The trial resulted in findings and conclusions upon which judgment was entered for the plaintiffs according to the allegations and demands of the complaint. The defendant has appealed.

The first assignment is that the trial court erred in finding that the certificates, once pledged, did not leave the bank. The contention is that the certificates, which were transferred or redeemed by the appellant after they were pledged by Bastheim, were obtained from the bank by him during the time or period of the pledge, and were presented by him to the appellant corporation for transfer or redemption in his favor and thereafter returned by him to the bank.

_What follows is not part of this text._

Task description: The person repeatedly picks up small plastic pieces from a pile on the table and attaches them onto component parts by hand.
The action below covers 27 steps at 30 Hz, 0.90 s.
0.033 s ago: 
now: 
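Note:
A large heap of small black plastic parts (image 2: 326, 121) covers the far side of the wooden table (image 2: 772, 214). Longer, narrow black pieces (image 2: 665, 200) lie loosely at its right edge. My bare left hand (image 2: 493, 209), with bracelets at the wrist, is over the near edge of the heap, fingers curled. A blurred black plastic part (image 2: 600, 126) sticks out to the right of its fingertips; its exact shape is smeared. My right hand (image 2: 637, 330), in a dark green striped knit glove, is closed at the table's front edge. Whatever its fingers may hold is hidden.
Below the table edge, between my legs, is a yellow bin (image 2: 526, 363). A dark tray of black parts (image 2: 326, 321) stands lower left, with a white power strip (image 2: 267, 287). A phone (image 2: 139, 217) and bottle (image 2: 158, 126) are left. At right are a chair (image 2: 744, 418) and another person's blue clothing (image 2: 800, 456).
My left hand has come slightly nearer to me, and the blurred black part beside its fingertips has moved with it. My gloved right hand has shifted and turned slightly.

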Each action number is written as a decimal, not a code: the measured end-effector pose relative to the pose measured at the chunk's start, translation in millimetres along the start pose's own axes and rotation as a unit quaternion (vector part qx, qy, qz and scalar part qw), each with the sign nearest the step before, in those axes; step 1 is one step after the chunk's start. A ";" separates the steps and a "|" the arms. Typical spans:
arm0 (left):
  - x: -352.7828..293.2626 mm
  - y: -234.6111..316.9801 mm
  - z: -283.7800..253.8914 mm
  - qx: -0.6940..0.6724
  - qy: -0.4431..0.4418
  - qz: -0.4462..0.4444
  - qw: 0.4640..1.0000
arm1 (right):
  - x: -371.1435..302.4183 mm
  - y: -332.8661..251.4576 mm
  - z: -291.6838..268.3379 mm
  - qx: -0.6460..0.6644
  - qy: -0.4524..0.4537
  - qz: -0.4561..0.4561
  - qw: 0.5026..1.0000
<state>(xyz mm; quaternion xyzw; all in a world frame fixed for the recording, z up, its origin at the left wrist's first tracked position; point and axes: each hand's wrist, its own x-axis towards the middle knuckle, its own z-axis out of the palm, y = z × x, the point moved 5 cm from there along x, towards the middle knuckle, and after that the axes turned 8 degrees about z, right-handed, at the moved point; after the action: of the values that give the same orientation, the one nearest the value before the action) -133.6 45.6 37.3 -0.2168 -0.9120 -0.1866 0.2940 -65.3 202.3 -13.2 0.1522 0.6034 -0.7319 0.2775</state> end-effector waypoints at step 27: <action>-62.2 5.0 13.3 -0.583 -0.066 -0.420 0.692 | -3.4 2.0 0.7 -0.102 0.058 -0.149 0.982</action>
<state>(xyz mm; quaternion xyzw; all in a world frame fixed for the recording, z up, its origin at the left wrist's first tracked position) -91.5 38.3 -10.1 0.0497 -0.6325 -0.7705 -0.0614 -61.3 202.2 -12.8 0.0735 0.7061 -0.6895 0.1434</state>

This contention presented a pure question of fact and the one upon which the greatest amount of testimony was taken. It was the principal controversy in the trial of the case.

The trial court found:

“That the plaintiffs, as the successors to the assets of said bank, now have said certificates in their possession; that said certificates, after their pledge, by said Bastheim to the bank, did not leave the possession of the bank.”

There was a conflict in the testimony on this question. Our examination of it satisfies us that it preponderates in favor of the finding.

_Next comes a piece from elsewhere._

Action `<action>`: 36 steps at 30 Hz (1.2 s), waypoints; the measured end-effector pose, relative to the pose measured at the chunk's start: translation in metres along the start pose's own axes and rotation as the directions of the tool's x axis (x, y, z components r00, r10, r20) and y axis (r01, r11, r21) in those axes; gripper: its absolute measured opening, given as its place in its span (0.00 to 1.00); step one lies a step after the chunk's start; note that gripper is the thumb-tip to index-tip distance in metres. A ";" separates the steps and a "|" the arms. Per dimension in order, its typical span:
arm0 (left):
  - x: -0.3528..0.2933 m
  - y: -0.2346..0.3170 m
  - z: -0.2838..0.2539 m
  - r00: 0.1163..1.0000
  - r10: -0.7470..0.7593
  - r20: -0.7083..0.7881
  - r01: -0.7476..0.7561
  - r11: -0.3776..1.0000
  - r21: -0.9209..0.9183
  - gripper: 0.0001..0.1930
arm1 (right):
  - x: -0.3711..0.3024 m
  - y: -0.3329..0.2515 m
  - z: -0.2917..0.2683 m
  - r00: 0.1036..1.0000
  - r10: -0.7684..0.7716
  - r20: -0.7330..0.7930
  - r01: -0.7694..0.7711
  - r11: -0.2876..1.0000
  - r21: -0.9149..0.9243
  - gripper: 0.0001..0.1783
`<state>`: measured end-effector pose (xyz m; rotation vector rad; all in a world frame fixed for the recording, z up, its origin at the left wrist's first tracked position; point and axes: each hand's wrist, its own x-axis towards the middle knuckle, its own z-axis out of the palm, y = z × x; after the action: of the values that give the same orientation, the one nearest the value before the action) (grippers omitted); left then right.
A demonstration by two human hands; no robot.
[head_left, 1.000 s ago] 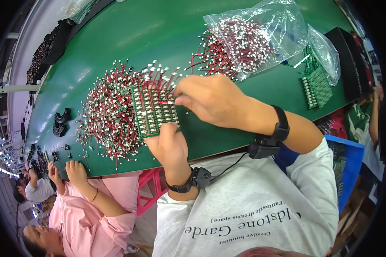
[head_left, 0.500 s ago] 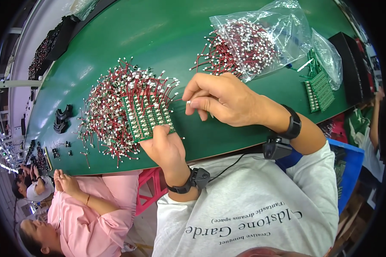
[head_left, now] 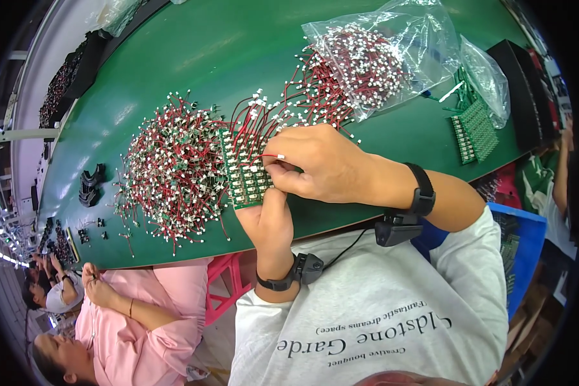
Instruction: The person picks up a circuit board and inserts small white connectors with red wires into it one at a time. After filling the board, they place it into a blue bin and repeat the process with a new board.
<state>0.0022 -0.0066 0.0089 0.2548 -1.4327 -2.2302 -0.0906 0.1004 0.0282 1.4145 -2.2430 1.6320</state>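
Observation:
My left hand (head_left: 269, 222) grips the lower edge of a green circuit board panel (head_left: 243, 183), with the thumb on its face. Rows of small white connectors cover the panel, and red wires with white plugs stand up from its far part. Over the panel's right side, my right hand (head_left: 321, 162) pinches a short red wire, its white plug (head_left: 280, 157) sticking out by the fingers. The wire's other end is hidden behind the fingers. Left of the panel lies a large heap of small boards with red wires (head_left: 170, 167), close against its edge.
A clear plastic bag (head_left: 424, 48) partly covers a heap of red wires (head_left: 357, 67) at the far side. Green board panels (head_left: 476, 135) and a black box (head_left: 521, 90) lie at right. Black parts (head_left: 91, 185) sit on the left. A person in pink (head_left: 141, 302) sits nearby.
My right hand has moved left and nearer, onto the panel, with the red wire. The panel in my left hand has shifted right, partly away from the heap.

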 end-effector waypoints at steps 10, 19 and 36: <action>0.001 0.000 -0.006 0.990 -0.005 0.140 0.013 0.998 -0.059 0.21 | -0.001 0.001 0.003 0.997 -0.058 -0.049 0.056 0.997 -0.046 0.07; 0.000 -0.001 -0.010 0.992 -0.046 0.121 0.048 0.999 -0.013 0.26 | -0.002 0.001 0.004 0.995 -0.068 -0.072 0.062 0.994 -0.093 0.08; -0.001 0.007 -0.010 0.990 -0.138 0.021 0.134 0.982 0.129 0.21 | -0.001 0.002 0.009 0.998 -0.047 0.049 0.060 0.951 -0.303 0.08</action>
<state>0.0090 -0.0163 0.0109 0.3737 -1.6214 -2.2607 -0.0872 0.0937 0.0224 1.4231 -2.3285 1.1847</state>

[1] The only other assignment is that the trial court erred in failing to distinguish between the several types of transactions by which the bank acquired the certificates.

Page 551

The trial court found, upon a preponderance of the evidence, as we view it, that the respondents, as trustees, came into possession and ownership of all the assets of the bank, including the certificates involved in this action, and that,

“Each and every one of said certificates was a duly issued valid certificate. Each and every one of said certificates was duly endorsed by the payee thereof on the back of said certificates and one Arthur Bastheim, either by virtue of the fact that said certificates were payable to him as payee or through proper endorsement and delivery became the owner and holder of all of said certificates.”

And,

“That thereafter said Bastheim as the owner and holder of said certificates delivered same, properly endorsed, to the Seattle National Bank in pledge to secure money borrowed by said Bastheim from said bank. The Bastheim indebtedness to the bank was at all times in excess of the par and value of the certificates as pledged to secure said indebtedness.”

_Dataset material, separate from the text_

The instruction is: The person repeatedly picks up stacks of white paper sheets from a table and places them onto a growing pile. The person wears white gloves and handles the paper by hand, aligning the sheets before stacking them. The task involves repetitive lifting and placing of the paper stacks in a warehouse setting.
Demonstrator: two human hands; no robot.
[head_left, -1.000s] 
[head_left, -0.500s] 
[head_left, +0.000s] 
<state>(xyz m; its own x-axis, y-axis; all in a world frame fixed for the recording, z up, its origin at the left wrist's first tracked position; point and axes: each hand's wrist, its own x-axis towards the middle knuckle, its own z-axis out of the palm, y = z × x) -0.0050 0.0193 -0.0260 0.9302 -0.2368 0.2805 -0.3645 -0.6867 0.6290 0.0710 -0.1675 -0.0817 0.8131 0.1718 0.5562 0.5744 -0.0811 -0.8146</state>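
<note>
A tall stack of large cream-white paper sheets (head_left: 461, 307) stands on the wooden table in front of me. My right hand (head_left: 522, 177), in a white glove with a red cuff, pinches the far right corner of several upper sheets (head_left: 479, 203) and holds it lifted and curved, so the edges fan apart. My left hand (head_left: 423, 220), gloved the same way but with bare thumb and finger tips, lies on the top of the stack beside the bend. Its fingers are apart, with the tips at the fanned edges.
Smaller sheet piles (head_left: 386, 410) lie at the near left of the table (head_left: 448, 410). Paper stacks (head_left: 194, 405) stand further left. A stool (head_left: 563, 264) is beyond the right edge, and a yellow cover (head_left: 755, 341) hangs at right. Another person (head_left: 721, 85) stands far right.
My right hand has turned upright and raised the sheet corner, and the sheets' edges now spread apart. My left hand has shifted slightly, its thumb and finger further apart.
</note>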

In arguing this assignment, the contention on behalf of the appellant is that the special circumstances under which the certificates were obtained require that they be placed in more than one group for the purpose of determining the good faith of the respondents in acquiring possession and ownership of the certificates. There was some difference in the manner of acquiring some of the certificates, as compared with the manner of acquiring others, which, in a way, justifies a grouping of them; but the differences were in form rather than in substance, in detail rather than in effective result.

It appears that each and all of the certificates are fair upon their faces, and valid. Each is signed by the president or vice-president and by the secretary, who was transfer agent or officer of the appellant

Page 552

corporation. Each has the corporate seal attached to it, and, at the time of being pledged, had upon it the endorsement of the name of the owner. All of the signatures are genuine. Each certificate was taken as collateral, in good faith and in the ordinary course of business, and thereafter, before commencing this action, was purchased from the owner — the estate of Arthur Bastheim, deceased.

The answer of the appellant to the complaint contained another affirmative defense which has not been insisted upon on the appeal. At least, it is without merit, and, in substance, has been disposed of adversely by what we have said already.

Judgment affirmed.

MILLARD, C.J., TOLMAN, STEINERT, and GERAGHTY, JJ., concur.